Rep. Mariannette Miller-Meeks, U.S. Representative for Iowa's 1st District | Official U.S. House headshot
Rep. Mariannette Miller-Meeks, U.S. Representative for Iowa's 1st District | Official U.S. House headshot
U.S. Representatives Mariannette Miller-Meeks and Sharice Davids have introduced a bill aimed at extending the Second-Generation Biofuel Producer Tax Credit. This legislation seeks to support biofuels production both in the Midwest and nationwide.
“Iowa’s biofuels production fuels the country and powers our economy,” stated Rep. Miller-Meeks. She emphasized the need for market certainty to maintain affordable, low-emission energy production. Expressing gratitude for Rep. Davids' collaboration, she described the bill as a bipartisan effort that could reduce energy costs and boost biofuel production in the Midwest.

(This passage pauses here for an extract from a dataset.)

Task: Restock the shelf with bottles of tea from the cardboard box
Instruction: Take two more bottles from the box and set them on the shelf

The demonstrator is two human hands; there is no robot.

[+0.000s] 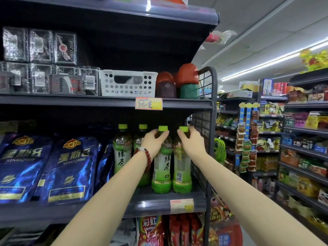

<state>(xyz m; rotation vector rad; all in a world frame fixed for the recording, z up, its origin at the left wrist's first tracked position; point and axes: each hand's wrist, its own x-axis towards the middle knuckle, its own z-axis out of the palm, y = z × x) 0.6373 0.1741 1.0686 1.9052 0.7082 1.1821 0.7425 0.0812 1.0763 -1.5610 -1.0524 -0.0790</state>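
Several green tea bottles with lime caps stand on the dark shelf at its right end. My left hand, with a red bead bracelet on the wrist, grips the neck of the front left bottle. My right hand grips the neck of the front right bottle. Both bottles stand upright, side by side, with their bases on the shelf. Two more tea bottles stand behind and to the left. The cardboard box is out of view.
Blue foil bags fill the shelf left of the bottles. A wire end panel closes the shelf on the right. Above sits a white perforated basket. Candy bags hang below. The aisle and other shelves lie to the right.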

Rep. Sharice Davids added her perspective on federal incentives, saying, "Federal incentives for biofuels are only good enough if our farmers and producers have certainty." She highlighted her ongoing efforts to encourage the Biden administration to finalize new rules for biofuel producers, stressing her commitment to ensuring stability in the biofuels market while keeping costs low for Kansans.
Geoff Cooper, President and CEO of Renewable Fuels Association, expressed concerns over delays from the Treasury Department regarding guidance on a new tax credit set to begin soon. He noted that “cellulosic biofuel producers have been anxiously awaiting guidance” about implementing this new credit system but commended Reps. Miller-Meeks and Davids for their proactive approach with this legislative extension.
The current tax credit allows certain second-generation biofuels producers registered with the IRS to claim up to $1.01 per gallon of fuel produced if they meet specific environmental standards set by the U.S. Environmental Protection Agency (EPA). This tax credit is scheduled to expire at 2024's end.
A forthcoming 45Z clean fuel production credit aims to provide technology-neutral benefits starting in 2025; however, lack of guidance from Treasury on eligibility requirements has left producers uncertain about future investments. The proposed one-year extension intends to offer a smoother transition between credits by extending current benefits until clearer guidelines are established.